Problem details: Everything from the "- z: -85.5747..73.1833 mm" line to the final line of the listing should be written out exactly. Skip the pictures.

Data:

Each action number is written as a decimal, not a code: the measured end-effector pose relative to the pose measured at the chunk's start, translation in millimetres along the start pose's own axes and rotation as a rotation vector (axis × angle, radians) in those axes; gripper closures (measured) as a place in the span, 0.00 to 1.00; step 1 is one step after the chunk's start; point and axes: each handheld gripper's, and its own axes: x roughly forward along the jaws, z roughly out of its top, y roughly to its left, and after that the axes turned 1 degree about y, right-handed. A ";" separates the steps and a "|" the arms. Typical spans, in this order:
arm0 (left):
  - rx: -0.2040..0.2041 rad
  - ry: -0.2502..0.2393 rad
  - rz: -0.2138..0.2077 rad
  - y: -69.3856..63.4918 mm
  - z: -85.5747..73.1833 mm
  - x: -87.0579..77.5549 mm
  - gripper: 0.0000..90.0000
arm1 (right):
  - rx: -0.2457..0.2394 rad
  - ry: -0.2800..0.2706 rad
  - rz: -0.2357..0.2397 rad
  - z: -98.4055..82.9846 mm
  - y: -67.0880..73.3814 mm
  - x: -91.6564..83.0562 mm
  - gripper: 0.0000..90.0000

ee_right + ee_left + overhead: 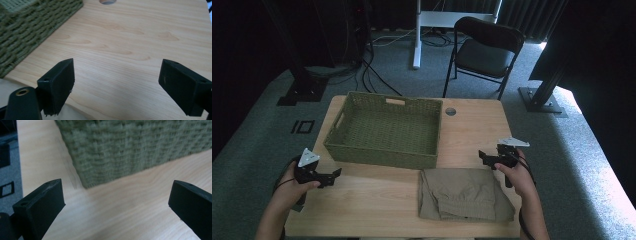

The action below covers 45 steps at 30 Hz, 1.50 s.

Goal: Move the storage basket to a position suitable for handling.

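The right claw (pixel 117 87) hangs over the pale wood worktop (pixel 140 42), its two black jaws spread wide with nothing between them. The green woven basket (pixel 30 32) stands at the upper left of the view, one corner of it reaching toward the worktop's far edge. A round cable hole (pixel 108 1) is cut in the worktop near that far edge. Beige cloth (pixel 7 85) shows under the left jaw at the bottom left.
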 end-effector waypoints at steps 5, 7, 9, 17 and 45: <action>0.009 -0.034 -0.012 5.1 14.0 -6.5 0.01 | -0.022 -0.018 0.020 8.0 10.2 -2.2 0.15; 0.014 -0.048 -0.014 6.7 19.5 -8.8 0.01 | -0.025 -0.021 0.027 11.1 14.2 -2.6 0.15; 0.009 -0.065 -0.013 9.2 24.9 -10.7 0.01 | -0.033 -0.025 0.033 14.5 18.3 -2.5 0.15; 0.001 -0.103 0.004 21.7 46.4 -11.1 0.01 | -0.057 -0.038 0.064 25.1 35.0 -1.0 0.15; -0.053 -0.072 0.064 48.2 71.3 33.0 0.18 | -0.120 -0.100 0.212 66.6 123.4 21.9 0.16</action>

Answer to this task:
  - z: -85.5747..73.1833 mm
  - x: -87.0579..77.5549 mm
  - gripper: 0.0000..90.0000
arm1 (right):
  - rx: -0.2457..0.2394 rad
  - ry: -0.2800..0.2706 rad
  - rz: -0.2357..0.2397 rad
  - z: -98.4055..82.9846 mm
  - y: -67.0880..73.3814 mm
  - x: -91.6564..83.0562 mm
  - gripper: 0.0000..90.0000

ee_right + ee_left + overhead: 

The action below covers 45 steps at 30 Hz, 1.50 s.

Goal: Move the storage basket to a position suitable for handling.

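The right claw (pixel 117 87) hangs over the pale wood worktop (pixel 140 42), its two black jaws spread wide with nothing between them. The green woven basket (pixel 30 32) stands at the upper left of the view, one corner of it reaching toward the worktop's far edge. A round cable hole (pixel 108 1) is cut in the worktop near that far edge. Beige cloth (pixel 7 85) shows under the left jaw at the bottom left.
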 end-effector waypoints at steps 5, 7, 9, 17 and 45: <action>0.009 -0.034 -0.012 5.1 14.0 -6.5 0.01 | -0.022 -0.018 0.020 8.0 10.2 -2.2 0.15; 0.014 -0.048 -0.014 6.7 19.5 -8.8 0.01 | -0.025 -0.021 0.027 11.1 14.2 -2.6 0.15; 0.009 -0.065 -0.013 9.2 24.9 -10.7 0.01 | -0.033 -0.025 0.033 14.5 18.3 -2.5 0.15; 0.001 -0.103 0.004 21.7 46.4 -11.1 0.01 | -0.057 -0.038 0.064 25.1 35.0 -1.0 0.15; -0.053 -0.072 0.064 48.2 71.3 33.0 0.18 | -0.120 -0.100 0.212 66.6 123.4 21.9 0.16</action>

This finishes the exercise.